I found The Conquerer Worms disappointing so it took me a while to pick up Dark Hollow by Brian Keene. And once again I'm disappointed, but this time it's because I put it off reading this book for so long.
Dark Hollow is the tale of a small town in Pennsylvania, once a farming community, now home to Adam, a midlist mystery writer, his wife and their dog. But their town is also home to something else, an other-worldly creature, summoned long ago and finally awakened again with the first day of spring.
Dark Hollow is a very compelling tale. Sure there's a monster in woods, and some creepy carnivorous demon trees, but the real horror is in the effect the events of the story have on the characters, particularly Adam and his wife. Keene is able to drive a man's loyalty into very dangerous places, pitting his own nature against his ideals. The conflict made Dark Hollow hard to put down and held up through the very last line.
It's easily my favorite Keene work so far. While it counts as horror, there's less gore and violence and far more dread and conflict, which is exactly why Keene seems ready to cross the line into a position rare for a horror author-mainstream acceptance.
Book Review: Not Keene's Best Summary: 2 Stars
I enjoy Brian Keene. He isn't the greatest horror novelist out there right now, but he certainly isn't the worst. I have, for the most part, enjoyed his novels. I love the mythology he pulls into it. The only parts of Dark Hollow that made this a worthwhile read for me was when he was talking about powwow and other sorts of folk magic. I like the allusions to other stories of his, although he isn't very subtle about them.
Overall though I just found this book to be lacking. I felt it was one of his more poorly written stories. The characters seemed two dimensional, especially women. This book seems to have been written just so it could be referenced in Ghost Walk excessively.

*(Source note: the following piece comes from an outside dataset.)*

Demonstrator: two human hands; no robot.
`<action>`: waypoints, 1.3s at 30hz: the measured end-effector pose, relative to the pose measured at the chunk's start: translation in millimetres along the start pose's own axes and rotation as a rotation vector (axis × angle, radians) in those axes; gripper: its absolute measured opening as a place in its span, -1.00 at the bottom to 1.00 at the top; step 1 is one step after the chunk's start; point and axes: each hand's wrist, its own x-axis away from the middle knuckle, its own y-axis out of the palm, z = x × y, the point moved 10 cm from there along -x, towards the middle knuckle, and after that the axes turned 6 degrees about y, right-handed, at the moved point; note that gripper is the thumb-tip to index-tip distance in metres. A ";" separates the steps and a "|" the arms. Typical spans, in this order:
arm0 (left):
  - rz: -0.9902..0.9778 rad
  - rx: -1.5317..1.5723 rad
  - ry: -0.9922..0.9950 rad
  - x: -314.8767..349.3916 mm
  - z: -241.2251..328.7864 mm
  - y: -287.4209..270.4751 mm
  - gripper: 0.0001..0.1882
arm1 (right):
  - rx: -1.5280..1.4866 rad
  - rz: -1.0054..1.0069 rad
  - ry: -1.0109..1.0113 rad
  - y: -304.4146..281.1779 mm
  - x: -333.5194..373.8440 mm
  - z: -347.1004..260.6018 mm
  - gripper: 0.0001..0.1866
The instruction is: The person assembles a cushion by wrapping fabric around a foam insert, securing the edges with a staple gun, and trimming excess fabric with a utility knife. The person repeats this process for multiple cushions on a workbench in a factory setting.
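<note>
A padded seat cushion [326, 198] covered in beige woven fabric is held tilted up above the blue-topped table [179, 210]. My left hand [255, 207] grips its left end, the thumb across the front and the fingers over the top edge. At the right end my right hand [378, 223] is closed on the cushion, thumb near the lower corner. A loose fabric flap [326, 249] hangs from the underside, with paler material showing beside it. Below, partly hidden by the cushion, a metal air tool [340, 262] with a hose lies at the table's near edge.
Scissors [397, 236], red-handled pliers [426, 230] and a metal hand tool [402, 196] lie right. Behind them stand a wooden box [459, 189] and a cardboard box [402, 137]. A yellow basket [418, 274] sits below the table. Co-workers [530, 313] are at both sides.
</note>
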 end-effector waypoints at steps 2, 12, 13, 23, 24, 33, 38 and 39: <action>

This books is really for only the die-hard Keene fan. That's why I read it in spite of hearing about how awful it was. I don't regret reading it, otherwise I wouldn't fully understand all the references and back story in Ghost walk, but it was really an excuse for flat characters and graphic sex scenes.
Book Review: Not Keene's best Summary: 3 Stars
I don't really know what to say about this. At times it was captivating but at others it was just plain silly. Keene lost me when the characters started using made up powwow. The book started slow and really didn't pick up pace until the last third.